What you are asked to do:
Your answer should consist of the lines in the following data that contain "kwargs".

Provided records:
+ + + + +

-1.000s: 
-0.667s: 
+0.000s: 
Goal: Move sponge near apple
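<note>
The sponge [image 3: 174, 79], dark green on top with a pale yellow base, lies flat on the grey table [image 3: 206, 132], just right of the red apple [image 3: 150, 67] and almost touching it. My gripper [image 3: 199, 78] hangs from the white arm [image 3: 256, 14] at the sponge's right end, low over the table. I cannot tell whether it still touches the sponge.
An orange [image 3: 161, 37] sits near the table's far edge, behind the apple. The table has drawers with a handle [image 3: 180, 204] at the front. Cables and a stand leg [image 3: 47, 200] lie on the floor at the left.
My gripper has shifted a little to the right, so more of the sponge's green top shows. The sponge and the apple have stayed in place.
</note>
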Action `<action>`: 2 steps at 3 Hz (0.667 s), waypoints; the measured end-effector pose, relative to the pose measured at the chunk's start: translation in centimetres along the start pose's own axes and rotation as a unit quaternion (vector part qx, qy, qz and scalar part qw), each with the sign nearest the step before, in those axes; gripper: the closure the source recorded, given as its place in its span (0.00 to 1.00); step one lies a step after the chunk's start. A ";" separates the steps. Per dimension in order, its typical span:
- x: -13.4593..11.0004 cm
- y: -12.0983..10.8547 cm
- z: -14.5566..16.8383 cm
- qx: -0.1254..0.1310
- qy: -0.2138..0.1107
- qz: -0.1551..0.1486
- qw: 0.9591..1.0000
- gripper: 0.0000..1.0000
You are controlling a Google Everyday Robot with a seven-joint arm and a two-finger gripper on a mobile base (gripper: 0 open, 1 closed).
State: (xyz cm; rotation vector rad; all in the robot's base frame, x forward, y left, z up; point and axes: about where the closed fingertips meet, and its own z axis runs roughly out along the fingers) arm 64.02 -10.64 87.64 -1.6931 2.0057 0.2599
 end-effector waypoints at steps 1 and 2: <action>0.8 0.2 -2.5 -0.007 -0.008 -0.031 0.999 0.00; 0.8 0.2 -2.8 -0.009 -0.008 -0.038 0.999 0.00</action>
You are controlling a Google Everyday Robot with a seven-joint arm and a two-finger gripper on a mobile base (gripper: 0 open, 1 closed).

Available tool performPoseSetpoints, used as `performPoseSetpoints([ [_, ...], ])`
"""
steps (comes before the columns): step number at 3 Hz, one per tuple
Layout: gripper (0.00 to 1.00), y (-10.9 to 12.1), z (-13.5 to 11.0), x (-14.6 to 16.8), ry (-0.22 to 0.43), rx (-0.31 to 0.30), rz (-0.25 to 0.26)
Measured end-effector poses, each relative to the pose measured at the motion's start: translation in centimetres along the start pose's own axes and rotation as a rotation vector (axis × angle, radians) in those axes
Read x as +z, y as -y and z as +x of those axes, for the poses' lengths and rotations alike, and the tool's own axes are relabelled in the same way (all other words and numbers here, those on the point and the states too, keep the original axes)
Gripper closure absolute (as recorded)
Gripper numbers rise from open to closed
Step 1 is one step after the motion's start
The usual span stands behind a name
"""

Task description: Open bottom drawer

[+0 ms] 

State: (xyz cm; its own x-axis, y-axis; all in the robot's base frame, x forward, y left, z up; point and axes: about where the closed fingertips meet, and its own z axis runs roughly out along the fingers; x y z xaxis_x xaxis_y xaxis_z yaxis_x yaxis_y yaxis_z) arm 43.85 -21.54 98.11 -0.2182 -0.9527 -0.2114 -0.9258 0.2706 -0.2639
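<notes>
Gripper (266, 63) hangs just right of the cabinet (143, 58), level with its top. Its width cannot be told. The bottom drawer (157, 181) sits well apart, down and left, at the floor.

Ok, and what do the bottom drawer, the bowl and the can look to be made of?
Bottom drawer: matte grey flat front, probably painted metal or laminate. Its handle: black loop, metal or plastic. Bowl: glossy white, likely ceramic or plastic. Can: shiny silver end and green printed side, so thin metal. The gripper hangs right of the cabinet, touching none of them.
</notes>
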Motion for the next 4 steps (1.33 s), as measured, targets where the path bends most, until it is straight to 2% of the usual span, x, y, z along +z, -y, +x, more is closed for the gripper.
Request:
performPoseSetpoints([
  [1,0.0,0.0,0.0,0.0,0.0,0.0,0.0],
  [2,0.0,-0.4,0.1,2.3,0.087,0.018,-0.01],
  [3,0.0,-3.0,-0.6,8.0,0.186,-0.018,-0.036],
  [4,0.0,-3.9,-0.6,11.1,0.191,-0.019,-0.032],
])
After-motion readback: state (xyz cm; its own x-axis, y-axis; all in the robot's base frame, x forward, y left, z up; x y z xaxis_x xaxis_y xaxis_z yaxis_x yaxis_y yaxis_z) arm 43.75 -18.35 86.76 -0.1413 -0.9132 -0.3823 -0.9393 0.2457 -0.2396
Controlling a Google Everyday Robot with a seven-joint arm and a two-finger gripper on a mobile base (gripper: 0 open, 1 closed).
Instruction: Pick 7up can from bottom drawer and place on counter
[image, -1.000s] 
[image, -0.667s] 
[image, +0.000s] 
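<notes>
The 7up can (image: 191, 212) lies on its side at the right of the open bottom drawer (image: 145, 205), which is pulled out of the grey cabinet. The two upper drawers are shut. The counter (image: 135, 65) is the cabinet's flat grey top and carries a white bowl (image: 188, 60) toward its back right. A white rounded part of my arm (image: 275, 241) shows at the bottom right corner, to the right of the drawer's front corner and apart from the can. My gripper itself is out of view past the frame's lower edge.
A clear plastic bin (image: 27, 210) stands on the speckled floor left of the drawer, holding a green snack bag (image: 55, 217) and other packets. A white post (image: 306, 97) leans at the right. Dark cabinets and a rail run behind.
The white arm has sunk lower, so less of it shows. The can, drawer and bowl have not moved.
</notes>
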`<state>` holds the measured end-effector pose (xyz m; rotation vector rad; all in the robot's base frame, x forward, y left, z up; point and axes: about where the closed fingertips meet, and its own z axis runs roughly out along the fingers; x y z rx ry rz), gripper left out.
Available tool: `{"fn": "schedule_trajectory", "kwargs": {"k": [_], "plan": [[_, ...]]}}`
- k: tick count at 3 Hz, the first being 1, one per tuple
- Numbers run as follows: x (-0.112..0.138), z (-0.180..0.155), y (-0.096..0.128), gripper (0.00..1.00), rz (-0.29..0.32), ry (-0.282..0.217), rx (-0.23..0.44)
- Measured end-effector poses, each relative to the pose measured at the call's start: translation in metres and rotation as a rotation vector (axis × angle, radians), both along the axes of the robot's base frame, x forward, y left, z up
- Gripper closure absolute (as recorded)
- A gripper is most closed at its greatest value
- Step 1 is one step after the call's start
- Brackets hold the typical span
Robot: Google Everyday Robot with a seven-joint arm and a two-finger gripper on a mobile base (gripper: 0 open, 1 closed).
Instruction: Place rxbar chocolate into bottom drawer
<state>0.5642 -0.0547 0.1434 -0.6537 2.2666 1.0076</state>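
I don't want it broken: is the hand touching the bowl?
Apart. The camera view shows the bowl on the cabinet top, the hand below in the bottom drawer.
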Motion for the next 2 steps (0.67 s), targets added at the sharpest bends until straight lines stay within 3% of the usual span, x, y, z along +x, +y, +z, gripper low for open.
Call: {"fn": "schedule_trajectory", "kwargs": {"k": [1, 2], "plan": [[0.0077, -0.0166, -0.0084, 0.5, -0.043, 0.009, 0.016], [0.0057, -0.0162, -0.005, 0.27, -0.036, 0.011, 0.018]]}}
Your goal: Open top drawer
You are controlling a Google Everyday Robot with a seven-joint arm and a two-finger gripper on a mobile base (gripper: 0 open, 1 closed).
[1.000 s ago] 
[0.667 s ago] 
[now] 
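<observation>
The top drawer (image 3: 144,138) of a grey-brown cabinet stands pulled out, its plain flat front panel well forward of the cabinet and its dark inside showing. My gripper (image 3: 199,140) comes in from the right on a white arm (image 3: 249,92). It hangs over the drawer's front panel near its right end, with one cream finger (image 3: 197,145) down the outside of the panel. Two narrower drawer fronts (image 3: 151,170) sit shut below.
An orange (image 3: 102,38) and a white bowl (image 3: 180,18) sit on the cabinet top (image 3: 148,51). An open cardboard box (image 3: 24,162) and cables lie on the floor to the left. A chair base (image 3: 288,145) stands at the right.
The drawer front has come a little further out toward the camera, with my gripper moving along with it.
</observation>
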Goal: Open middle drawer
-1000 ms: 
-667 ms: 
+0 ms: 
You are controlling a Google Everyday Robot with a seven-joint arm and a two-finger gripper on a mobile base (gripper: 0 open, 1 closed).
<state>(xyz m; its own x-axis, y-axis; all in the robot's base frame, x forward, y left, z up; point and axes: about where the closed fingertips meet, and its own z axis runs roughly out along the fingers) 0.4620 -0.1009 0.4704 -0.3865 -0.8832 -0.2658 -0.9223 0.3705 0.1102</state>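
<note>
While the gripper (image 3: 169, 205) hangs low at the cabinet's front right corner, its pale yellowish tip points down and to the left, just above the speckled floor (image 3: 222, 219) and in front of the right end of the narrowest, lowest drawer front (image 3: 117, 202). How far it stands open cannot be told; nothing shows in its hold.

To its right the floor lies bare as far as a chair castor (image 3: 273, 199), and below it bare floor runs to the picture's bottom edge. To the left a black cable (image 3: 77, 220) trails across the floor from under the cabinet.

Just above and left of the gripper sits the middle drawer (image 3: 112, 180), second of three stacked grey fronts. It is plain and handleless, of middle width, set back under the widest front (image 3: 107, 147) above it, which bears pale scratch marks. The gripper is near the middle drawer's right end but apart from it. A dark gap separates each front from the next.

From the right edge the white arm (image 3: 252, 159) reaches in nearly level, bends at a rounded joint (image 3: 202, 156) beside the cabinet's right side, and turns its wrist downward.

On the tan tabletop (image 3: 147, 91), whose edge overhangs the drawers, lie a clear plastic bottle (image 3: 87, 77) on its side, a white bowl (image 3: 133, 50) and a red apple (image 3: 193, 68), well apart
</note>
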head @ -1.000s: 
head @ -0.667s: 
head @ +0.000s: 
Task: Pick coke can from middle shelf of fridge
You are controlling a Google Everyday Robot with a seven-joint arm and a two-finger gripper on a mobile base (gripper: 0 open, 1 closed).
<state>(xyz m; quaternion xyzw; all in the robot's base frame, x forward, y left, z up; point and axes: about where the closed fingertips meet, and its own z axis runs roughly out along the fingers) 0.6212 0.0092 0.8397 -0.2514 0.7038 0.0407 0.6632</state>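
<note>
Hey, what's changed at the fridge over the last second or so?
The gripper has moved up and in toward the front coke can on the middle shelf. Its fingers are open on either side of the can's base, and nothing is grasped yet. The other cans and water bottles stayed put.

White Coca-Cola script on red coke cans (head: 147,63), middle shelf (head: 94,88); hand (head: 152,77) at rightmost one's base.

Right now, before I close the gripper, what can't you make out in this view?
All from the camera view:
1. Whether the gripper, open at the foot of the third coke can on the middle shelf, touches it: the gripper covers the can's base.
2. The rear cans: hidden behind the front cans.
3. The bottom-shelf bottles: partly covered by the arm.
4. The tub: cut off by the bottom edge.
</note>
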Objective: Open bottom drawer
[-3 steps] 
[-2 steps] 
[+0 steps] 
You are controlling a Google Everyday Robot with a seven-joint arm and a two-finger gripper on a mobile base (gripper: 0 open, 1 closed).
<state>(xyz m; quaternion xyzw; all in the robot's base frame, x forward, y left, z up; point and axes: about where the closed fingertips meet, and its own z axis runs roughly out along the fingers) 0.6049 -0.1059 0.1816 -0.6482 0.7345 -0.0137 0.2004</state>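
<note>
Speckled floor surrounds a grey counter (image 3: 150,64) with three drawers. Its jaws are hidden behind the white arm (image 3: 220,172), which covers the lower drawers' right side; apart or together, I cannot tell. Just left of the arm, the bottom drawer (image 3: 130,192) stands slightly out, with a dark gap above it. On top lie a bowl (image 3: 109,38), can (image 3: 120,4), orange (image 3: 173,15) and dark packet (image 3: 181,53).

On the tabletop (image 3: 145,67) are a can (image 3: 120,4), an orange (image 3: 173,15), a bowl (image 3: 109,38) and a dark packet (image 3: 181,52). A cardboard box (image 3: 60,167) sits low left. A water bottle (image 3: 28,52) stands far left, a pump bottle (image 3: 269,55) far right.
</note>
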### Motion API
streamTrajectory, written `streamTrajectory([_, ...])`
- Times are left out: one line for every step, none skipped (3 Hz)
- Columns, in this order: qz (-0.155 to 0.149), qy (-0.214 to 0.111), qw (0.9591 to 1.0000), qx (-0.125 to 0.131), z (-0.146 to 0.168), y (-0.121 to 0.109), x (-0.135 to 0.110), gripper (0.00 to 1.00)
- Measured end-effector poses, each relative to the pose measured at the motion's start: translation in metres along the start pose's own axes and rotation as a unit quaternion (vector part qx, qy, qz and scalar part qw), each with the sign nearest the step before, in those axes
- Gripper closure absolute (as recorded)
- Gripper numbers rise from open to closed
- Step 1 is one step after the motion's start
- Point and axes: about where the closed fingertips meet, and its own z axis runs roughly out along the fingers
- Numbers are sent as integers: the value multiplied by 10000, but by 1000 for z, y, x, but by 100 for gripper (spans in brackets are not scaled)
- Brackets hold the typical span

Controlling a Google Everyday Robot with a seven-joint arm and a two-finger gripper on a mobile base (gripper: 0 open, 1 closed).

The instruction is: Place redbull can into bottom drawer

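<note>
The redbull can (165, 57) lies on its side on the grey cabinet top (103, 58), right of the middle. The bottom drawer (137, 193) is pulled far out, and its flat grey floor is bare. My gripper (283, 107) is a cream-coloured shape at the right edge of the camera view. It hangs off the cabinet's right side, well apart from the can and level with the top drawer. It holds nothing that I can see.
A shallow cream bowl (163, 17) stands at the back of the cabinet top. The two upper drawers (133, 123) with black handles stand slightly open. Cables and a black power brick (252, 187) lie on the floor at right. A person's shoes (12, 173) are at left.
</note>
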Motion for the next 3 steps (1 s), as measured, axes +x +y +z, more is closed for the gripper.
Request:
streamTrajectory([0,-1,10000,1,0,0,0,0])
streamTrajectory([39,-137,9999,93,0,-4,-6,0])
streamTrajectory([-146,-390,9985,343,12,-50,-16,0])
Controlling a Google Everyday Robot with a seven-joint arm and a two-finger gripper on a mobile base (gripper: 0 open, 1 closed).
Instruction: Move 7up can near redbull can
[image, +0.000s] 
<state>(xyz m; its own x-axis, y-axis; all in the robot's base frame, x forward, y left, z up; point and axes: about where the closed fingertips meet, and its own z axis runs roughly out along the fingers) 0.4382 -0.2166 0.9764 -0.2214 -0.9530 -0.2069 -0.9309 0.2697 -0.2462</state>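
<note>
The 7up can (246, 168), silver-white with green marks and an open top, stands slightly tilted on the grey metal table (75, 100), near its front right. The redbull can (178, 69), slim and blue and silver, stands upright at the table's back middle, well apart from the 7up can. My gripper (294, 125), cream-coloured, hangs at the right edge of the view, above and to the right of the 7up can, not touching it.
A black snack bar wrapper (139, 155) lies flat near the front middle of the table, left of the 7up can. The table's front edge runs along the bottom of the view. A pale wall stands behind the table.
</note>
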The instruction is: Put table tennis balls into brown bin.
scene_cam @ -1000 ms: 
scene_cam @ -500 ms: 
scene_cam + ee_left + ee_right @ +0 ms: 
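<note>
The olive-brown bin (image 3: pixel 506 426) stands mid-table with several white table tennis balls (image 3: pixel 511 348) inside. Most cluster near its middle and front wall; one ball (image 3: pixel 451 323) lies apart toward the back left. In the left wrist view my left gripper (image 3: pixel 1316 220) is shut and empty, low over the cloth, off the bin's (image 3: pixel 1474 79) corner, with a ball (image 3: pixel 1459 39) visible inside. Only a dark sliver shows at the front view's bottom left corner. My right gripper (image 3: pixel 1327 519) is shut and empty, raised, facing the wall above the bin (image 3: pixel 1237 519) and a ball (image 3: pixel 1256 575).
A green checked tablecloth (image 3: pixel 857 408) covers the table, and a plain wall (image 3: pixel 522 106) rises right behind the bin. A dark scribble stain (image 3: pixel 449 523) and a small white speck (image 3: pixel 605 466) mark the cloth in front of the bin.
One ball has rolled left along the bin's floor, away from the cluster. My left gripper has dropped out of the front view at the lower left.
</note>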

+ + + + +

Task answer:
Available tool: `{"fn": "schedule_trajectory", "kwargs": {"k": [_], "plan": [[_, ...]]}}`
Call: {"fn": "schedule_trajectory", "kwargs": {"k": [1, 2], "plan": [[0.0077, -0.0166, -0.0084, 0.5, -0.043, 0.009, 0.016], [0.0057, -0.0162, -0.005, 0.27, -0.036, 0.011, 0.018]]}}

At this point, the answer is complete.